▶ About this task:
Please show all lines of the records that include "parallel".

Source records
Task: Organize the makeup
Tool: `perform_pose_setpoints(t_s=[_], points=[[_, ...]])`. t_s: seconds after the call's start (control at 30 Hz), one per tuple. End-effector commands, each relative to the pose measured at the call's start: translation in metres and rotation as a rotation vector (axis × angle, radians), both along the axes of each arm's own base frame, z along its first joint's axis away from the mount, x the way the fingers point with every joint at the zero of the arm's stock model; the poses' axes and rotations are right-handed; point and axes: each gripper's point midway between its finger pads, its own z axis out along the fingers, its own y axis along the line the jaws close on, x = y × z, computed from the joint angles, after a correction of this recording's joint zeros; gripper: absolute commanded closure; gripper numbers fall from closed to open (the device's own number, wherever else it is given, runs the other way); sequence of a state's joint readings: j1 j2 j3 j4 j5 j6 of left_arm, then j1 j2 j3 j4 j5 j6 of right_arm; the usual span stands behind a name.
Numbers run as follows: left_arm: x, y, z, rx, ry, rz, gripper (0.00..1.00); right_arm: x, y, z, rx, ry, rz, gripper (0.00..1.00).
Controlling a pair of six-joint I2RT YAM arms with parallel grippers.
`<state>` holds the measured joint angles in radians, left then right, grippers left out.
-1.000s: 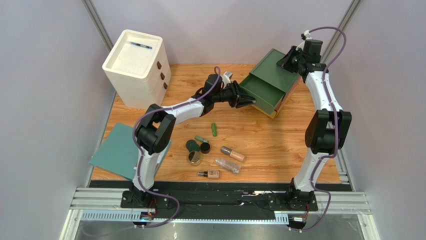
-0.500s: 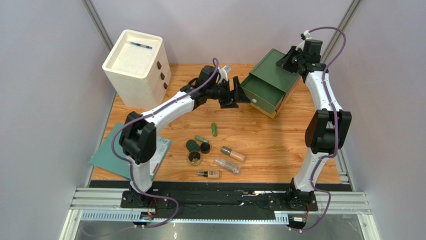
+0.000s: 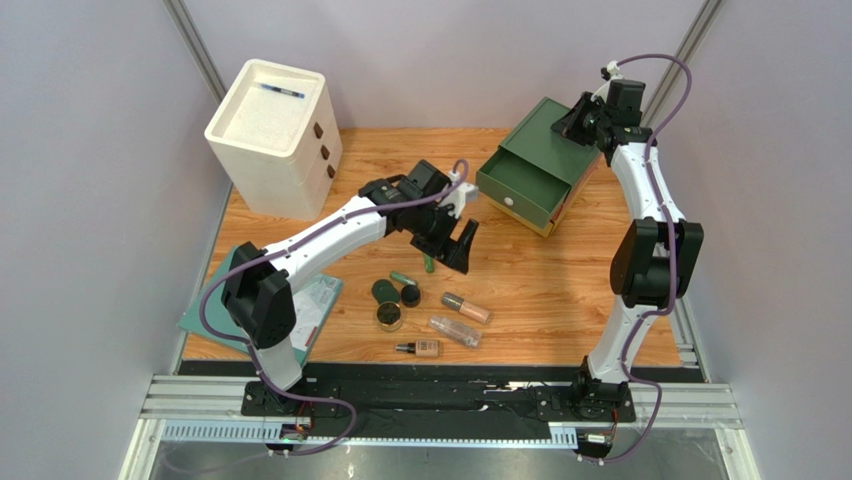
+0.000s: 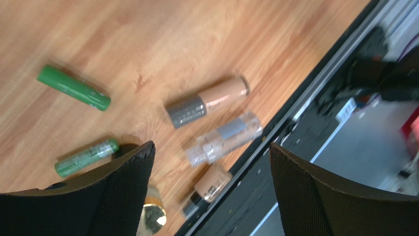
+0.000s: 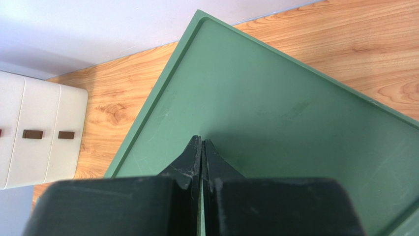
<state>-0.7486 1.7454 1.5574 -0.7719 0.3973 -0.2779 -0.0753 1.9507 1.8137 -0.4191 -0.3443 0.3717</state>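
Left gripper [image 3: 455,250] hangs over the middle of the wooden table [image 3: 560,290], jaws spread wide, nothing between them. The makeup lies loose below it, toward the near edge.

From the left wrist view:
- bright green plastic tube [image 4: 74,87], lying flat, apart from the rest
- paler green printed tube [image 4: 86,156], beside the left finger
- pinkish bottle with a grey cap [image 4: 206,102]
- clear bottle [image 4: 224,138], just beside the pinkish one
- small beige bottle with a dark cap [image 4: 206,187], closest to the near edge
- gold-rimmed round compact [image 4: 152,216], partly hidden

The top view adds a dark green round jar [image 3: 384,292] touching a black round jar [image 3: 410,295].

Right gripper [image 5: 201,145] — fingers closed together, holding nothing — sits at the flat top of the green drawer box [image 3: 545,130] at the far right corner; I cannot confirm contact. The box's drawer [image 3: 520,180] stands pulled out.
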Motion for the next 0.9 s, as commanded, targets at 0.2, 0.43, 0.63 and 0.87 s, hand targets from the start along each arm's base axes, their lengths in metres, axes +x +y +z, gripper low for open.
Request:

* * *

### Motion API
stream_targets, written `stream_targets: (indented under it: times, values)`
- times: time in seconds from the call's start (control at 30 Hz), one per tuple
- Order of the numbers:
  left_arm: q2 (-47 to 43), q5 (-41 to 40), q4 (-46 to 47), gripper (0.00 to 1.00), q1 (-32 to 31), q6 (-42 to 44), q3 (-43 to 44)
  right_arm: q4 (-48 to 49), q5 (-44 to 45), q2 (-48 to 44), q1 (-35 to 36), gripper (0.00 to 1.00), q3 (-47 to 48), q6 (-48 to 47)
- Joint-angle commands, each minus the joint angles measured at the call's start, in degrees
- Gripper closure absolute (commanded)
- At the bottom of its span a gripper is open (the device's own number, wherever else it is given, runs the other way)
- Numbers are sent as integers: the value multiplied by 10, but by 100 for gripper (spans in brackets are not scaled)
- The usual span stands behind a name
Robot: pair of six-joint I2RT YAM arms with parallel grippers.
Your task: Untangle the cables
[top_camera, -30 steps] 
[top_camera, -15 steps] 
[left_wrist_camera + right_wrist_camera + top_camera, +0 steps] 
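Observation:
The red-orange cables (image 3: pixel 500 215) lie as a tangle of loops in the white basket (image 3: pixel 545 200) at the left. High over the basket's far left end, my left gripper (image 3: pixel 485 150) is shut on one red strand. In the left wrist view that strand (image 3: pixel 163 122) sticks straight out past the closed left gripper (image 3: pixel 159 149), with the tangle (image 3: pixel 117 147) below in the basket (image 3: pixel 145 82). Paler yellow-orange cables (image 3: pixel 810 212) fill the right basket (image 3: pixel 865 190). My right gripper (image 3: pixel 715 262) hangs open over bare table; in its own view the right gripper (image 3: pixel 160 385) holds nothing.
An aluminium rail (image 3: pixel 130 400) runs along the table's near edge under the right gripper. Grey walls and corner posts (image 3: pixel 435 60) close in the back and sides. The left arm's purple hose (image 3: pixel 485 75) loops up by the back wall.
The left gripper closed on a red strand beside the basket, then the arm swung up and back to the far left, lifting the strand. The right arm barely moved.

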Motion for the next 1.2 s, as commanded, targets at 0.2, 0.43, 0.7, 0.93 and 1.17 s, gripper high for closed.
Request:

▶ Reply:
Controlling a pair of six-joint I2RT YAM arms with parallel grippers.
Robot: pair of six-joint I2RT YAM arms with parallel grippers.

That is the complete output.